Garry, commenting on the Hatto business, wonders if record producers will eventually eliminate the live performer altogether and just splice notes into a completely synthetic performance. Let me take that straight and see where it goes. I guess there are approximations already in those eerily perfect studio recordings based on numerous takes and lots of editing. These don’t correspond to any one performance. But yes, eliminating the original performer altogether – and calling the product a performance – that would be a step beyond.
Would it work? Would people respond to such ‘recordings’ as if they were recordings? Maybe not. In the very early days of CD some people complained about the complete silence between tracks. It sounded weird to them. In response, the studios mixed in a little barely perceptible dirt, and suddenly the CD sounded normal, i.e. more like an LP or a live venue. To get away with a synthetic performance, the studio would have to build in similar marks of plausibility, concessions to psychoacoustics, and these can be subtle indeed.
Two pianists who record the same passage of rapid, apparently even semi-quavers from a Beethoven sonata will show up as different in micro-analysis of wave patterns. The irregularities are not a failure of technique but a sonic signature, a bit like a painter’s brush-strokes. On Gestalt principles, listeners smooth them out into what they hear as notes of exactly the same length.
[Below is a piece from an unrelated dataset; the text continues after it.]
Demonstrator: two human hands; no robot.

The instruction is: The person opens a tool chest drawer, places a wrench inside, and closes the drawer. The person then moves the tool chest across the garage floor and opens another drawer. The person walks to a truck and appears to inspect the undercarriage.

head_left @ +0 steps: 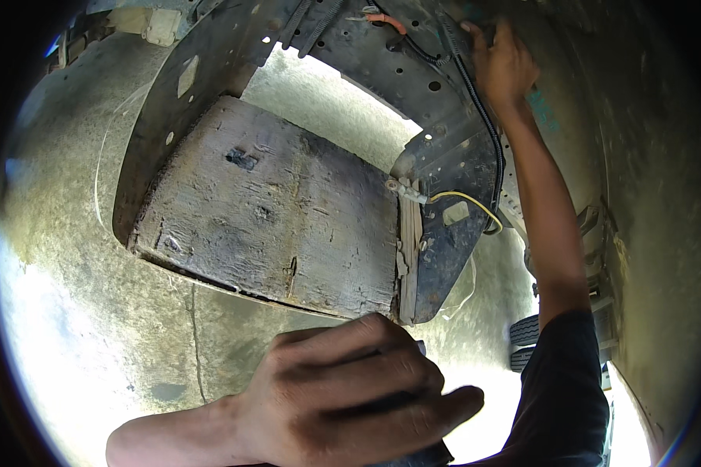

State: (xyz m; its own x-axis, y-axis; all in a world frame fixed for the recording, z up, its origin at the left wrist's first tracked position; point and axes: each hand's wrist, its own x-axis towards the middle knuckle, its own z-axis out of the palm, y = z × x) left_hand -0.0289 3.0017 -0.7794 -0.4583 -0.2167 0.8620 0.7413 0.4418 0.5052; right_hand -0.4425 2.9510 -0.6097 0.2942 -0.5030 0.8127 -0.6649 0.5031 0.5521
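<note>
My left hand (350, 393) is in the near middle with its fingers curled round. A small grey tip shows beyond the knuckles and something dark lies under the fingers, too hidden to name. My right hand (508, 68) reaches far up to the dark metal frame (424, 93), beside a black corrugated cable sleeve (475, 89). Its thumb and forefinger curl round a dark part that I cannot make out. Between the hands, a worn wooden board (265, 210) sits inside the frame. A yellow wire (471, 201) runs from a metal cable lug (406, 190) beside the board.
Splintered wood strips (408, 257) stand along the board's right edge. A red-sheathed cable (387, 21) crosses the frame's far part. Dark tyres (524, 331) show at the right. Stained concrete floor (62, 233) spreads below, with a crack (196, 342) near the front.
</note>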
Stravinsky complained that nobody played triplets exactly in time: everybody played the last of the three too short and prolonged the first two. But maybe everybody somehow got something right. The commonest complaint people made about Stravinsky’s conducting was that the music sounded lifeless and metronomic.
So (I suspect) our machine-recordings would have to be cannily programmed. All in all, it might be cheaper to hire a piano-player.